▶ **Instructions for the task**: Give back every entry precisely as written, without any of the images.

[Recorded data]
++++++++++
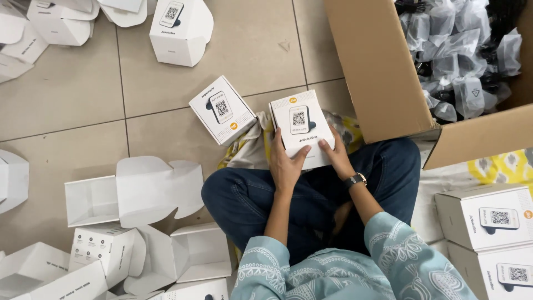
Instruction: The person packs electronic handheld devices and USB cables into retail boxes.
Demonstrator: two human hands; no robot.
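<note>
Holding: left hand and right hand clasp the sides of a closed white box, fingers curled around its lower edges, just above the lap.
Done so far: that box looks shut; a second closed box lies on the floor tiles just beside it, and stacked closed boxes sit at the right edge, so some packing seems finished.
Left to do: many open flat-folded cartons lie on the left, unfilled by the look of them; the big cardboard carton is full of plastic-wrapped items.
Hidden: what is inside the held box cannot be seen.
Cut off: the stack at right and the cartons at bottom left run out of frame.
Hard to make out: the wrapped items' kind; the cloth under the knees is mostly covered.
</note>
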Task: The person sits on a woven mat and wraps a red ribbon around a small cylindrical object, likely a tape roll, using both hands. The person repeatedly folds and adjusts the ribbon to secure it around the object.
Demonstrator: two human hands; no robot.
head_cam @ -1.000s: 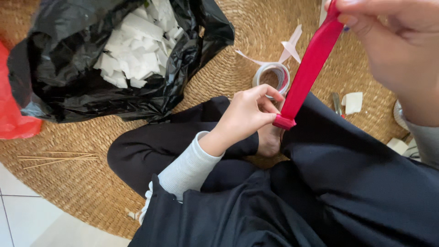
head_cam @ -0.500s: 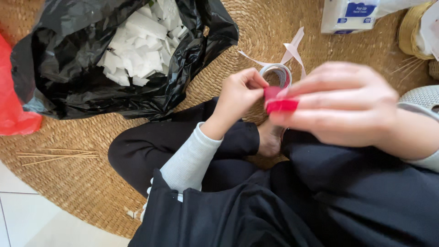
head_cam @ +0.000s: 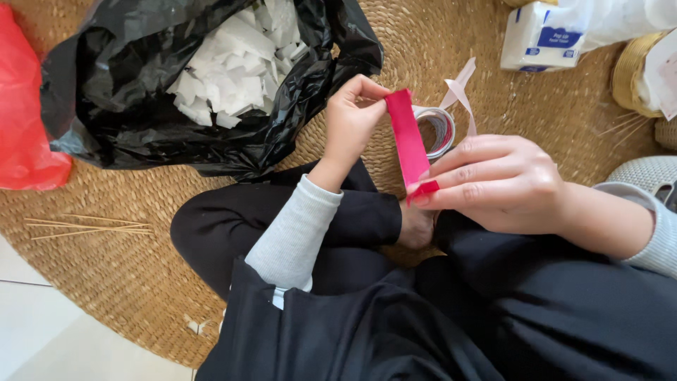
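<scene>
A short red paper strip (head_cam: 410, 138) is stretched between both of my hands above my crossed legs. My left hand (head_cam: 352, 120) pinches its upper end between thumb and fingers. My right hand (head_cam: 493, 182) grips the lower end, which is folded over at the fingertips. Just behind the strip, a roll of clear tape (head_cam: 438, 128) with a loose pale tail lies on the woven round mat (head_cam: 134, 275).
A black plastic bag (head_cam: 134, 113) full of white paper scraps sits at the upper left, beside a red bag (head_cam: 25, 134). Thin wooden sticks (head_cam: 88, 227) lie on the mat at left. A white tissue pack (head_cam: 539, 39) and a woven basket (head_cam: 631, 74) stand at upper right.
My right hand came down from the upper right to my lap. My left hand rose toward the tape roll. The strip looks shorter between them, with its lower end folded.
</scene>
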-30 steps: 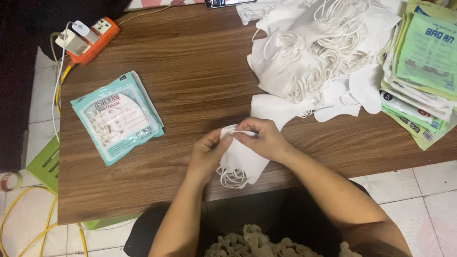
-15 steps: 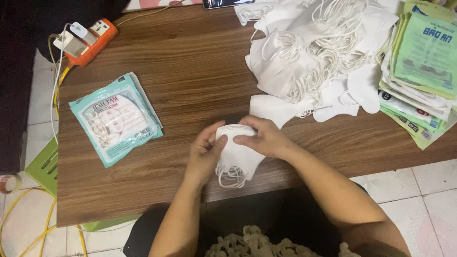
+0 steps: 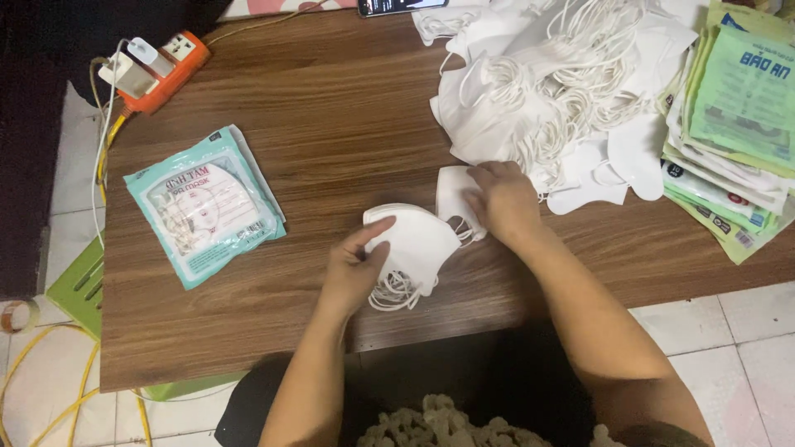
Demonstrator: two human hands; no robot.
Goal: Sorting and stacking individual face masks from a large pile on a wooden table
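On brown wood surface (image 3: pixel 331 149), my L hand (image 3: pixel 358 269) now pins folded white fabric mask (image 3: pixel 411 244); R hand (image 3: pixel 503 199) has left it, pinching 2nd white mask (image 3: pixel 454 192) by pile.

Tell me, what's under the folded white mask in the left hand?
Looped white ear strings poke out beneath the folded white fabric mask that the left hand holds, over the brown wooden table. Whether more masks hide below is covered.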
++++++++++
▶ **Exercise solution**:
Instruction: The person packs electronic handheld devices and USB cables into retail boxes.
Demonstrator: two human hands; no robot.
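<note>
Holding: left hand and right hand clasp the sides of a closed white box, fingers curled around its lower edges, just above the lap.
Done so far: that box looks shut; a second closed box lies on the floor tiles just beside it, and stacked closed boxes sit at the right edge, so some packing seems finished.
Left to do: many open flat-folded cartons lie on the left, unfilled by the look of them; the big cardboard carton is full of plastic-wrapped items.
Hidden: what is inside the held box cannot be seen.
Cut off: the stack at right and the cartons at bottom left run out of frame.
Hard to make out: the wrapped items' kind; the cloth under the knees is mostly covered.
</note>
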Task: The person sits on a woven mat and wraps a red ribbon around a small cylindrical object, likely a tape roll, using both hands. The person repeatedly folds and adjusts the ribbon to secure it around the object.
Demonstrator: two human hands; no robot.
head_cam @ -1.000s: 
head_cam @ -0.500s: 
head_cam @ +0.000s: 
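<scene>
A short red paper strip (head_cam: 410, 138) is stretched between both of my hands above my crossed legs. My left hand (head_cam: 352, 120) pinches its upper end between thumb and fingers. My right hand (head_cam: 493, 182) grips the lower end, which is folded over at the fingertips. Just behind the strip, a roll of clear tape (head_cam: 438, 128) with a loose pale tail lies on the woven round mat (head_cam: 134, 275).
A black plastic bag (head_cam: 134, 113) full of white paper scraps sits at the upper left, beside a red bag (head_cam: 25, 134). Thin wooden sticks (head_cam: 88, 227) lie on the mat at left. A white tissue pack (head_cam: 539, 39) and a woven basket (head_cam: 631, 74) stand at upper right.
My right hand came down from the upper right to my lap. My left hand rose toward the tape roll. The strip looks shorter between them, with its lower end folded.
</scene>
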-30 steps: 
-15 steps: 
+0 steps: 
Demonstrator: two human hands; no robot.
Goal: Sorting and stacking individual face masks from a large pile on a wooden table
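On brown wood surface (image 3: pixel 331 149), my L hand (image 3: pixel 358 269) now pins folded white fabric mask (image 3: pixel 411 244); R hand (image 3: pixel 503 199) has left it, pinching 2nd white mask (image 3: pixel 454 192) by pile.

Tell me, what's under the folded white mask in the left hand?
Looped white ear strings poke out beneath the folded white fabric mask that the left hand holds, over the brown wooden table. Whether more masks hide below is covered.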

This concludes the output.